This continues from my previous post on A.J. Woodman’s argument.
History ain’t what it used to be. It is all too easy for us moderns to read a work by an ancient historian, say Josephus or Tacitus or Thucydides (some would even add a few biblical authors), and think that by making allowances for pre-modern naïvety and a few mythical tales that we are reading a regular account of the past not so very different from what we would expect from our own modern historical works.
Historical works are nothing like epic poetry. At least to us. Historians are trying to get the facts right and record what they believe really happened. Ancient historians, however, did not quite work like that. We have seen in the previous two posts that even that reputably most “modern” and “scientific” of ancient historians, Thucydides, looked upon Homer as a historian-predecessor of his. If the Iliad is what Thucydides understood as “history” then perhaps we should be a little more cautious in the way we approach his own historical work, and indeed historical works of all the ancients.
How prose trumped poetry
Thucydides rejected poetic presentation. Plain prose was his tool. We saw in the previous post that his rejection of the poetic with all the embellishments that poetry brings with it was not because he believed such a medium was inappropriate for a “historical work”. Rather, it was because he wanted to convince his audience that the subject matter about which he was writing was itself of such grand and superior importance that poetry was superfluous.
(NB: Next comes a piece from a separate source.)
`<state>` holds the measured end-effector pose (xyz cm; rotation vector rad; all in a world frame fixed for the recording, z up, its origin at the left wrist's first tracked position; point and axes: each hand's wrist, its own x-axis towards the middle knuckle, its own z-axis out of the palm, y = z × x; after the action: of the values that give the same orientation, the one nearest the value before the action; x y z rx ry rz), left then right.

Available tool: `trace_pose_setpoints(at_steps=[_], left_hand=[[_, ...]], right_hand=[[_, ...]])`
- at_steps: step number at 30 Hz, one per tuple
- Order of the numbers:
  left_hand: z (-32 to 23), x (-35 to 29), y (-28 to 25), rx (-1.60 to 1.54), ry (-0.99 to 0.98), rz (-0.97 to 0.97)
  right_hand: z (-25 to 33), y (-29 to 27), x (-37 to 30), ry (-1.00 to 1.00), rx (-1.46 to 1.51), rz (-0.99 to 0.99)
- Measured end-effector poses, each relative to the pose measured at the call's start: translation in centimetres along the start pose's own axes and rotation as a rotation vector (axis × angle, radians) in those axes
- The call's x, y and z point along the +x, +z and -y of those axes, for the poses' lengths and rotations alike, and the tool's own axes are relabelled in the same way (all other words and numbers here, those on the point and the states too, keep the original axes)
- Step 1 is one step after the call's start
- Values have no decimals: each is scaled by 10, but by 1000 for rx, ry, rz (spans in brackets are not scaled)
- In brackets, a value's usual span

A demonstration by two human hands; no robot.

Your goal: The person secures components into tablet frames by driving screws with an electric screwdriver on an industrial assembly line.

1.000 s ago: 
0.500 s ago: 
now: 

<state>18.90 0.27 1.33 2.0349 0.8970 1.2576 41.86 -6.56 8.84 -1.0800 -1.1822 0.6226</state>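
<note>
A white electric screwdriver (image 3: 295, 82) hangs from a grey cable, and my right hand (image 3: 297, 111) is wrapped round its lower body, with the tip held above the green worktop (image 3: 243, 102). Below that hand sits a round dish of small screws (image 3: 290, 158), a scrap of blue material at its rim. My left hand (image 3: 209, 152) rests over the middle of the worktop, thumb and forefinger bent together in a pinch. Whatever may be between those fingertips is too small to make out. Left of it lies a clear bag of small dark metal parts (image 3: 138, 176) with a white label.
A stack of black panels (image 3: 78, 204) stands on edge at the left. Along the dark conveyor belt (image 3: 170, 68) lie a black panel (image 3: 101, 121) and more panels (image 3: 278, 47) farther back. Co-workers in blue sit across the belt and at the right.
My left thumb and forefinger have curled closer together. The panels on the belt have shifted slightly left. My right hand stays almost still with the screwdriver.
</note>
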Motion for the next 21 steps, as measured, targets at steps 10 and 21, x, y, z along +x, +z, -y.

The topic or theme was impressive enough on its own merits. In this, the greatness of his subject, his work surpassed that of his predecessors, including Herodotus and Homer.
Thucydides made poetics sound like a cheap way to enhance the greatness of one’s chosen topic.
Below we have a closer look at that prose style and will see that even ancient readers saw something rather poetic about it anyway. Thucydides’ prose was far from pedestrian.
(Pause: Did similar thoughts run through the mind of the author of Luke-Acts? What greater subject to write about than the coming of Christ and the origins of the Church? How to surpass the predecessors?)
Thucydides “the disaster drama” entertainer
In the previous post we saw that Thucydides expressed regret that readers “may seem” to find his work “less entertaining” because it would lack the tales of the fabulous and legendary that were found in The Histories of Herodotus. Woodman’s translation draws attention to what he believes are key details in the Greek that tend to be overlooked by many readers, including scholars. Thucydides, he argues, is not saying that his work will not be found entertaining. He is saying that it will lack the entertainment that comes from the mythical and fabulous narratives since those sorts of stories won’t be a part of his work.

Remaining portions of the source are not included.